Action item: Gather each line in the entries that includes the string "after".

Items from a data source

....

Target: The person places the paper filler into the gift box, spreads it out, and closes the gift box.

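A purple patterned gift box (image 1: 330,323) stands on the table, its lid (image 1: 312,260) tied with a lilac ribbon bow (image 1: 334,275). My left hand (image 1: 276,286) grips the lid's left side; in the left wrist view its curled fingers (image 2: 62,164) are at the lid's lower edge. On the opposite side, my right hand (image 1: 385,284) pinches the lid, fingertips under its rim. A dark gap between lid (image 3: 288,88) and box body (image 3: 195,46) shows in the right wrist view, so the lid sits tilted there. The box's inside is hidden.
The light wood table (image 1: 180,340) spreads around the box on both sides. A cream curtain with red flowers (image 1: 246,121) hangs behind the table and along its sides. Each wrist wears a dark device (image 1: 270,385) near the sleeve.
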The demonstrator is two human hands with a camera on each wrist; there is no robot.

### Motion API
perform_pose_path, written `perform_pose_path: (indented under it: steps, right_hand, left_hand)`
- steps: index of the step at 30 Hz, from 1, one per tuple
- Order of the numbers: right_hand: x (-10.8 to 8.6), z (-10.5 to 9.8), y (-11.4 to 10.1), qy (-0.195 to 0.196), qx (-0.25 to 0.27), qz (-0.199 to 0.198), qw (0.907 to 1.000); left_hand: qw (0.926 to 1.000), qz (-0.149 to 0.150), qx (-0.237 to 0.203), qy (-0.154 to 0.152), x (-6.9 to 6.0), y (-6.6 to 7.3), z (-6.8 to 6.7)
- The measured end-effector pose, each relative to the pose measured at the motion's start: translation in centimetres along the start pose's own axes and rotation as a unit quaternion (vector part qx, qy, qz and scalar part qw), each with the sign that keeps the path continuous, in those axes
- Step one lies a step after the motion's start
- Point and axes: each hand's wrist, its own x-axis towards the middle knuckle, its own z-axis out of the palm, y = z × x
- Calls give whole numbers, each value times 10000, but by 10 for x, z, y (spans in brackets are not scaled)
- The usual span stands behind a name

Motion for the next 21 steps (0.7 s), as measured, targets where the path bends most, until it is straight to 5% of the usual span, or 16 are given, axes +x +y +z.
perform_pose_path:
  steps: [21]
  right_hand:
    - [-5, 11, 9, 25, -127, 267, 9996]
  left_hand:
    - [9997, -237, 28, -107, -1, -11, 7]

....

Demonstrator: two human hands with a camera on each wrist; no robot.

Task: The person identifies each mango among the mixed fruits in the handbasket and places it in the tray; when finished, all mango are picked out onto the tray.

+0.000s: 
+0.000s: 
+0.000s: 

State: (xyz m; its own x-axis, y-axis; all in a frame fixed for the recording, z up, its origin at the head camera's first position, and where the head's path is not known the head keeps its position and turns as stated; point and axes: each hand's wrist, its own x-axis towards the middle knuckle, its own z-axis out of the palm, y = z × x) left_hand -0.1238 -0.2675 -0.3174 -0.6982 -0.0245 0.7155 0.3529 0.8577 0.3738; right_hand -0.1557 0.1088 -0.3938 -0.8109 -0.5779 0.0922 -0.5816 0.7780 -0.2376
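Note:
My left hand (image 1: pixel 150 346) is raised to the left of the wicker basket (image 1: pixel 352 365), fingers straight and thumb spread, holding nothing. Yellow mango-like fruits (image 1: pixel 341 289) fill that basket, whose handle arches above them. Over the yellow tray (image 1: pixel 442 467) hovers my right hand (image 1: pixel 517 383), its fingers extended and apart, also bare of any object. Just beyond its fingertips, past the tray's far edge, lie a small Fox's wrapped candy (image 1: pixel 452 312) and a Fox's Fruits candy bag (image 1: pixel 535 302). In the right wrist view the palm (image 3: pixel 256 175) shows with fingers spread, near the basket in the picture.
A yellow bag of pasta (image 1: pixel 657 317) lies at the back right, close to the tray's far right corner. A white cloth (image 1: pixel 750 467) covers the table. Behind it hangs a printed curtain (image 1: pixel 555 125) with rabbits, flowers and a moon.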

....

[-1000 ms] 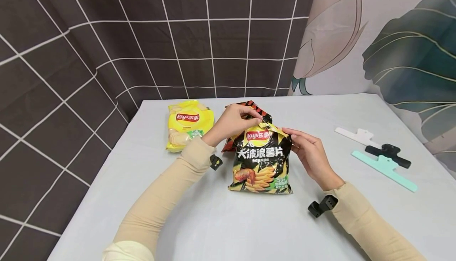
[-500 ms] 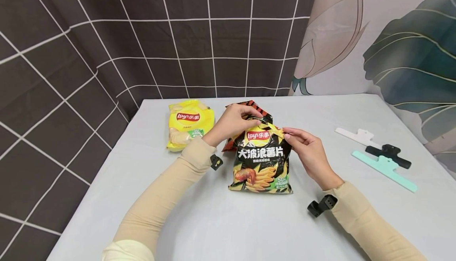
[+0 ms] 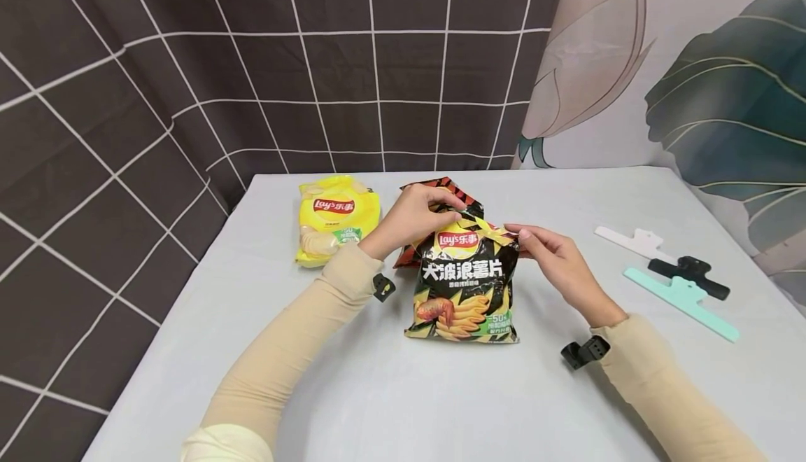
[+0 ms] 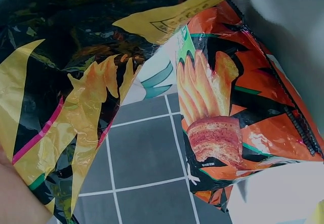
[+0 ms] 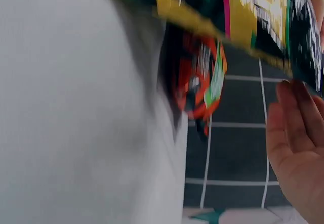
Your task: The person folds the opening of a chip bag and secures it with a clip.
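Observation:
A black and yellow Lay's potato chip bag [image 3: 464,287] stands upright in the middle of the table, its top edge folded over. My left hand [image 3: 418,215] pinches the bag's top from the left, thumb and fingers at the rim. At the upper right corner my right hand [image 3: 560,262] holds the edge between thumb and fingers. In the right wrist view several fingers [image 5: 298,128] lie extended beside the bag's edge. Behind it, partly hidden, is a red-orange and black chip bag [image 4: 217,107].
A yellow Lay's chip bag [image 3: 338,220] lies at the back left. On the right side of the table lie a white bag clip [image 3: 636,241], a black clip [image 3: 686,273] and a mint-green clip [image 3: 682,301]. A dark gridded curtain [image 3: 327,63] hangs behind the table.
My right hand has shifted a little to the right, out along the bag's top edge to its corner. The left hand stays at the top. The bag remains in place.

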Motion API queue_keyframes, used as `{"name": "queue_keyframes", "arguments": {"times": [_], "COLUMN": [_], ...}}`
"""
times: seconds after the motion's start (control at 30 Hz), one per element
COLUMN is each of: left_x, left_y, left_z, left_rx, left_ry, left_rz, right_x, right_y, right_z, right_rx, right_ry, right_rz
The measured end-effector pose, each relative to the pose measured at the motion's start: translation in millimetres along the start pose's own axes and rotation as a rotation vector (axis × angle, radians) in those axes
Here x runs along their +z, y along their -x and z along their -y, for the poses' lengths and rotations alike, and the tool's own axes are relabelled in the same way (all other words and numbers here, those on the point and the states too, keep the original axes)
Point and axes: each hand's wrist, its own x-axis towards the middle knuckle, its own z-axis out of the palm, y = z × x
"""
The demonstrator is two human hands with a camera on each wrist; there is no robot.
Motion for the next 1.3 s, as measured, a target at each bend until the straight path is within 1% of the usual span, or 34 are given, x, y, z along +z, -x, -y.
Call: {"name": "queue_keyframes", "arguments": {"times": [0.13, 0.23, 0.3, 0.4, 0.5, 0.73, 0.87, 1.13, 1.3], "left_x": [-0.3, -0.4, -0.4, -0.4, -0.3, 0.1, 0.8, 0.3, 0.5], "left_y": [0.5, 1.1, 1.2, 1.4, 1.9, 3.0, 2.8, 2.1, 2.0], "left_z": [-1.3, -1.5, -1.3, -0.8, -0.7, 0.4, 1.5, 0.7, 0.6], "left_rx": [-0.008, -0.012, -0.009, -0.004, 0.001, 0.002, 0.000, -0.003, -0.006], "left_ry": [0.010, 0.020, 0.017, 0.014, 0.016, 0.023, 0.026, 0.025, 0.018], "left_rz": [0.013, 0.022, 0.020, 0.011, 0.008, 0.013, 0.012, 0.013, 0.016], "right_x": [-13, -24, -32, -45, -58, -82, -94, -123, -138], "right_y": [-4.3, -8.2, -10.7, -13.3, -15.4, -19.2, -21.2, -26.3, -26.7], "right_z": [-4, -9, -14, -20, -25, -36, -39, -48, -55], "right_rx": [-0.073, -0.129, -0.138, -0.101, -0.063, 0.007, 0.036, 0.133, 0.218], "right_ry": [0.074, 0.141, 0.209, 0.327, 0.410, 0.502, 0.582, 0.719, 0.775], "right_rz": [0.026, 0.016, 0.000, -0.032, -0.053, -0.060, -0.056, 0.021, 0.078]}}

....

Answer to this task:
- Step one lies a step after the motion's start
times: seconds after the motion's start (control at 30 Hz), one per element

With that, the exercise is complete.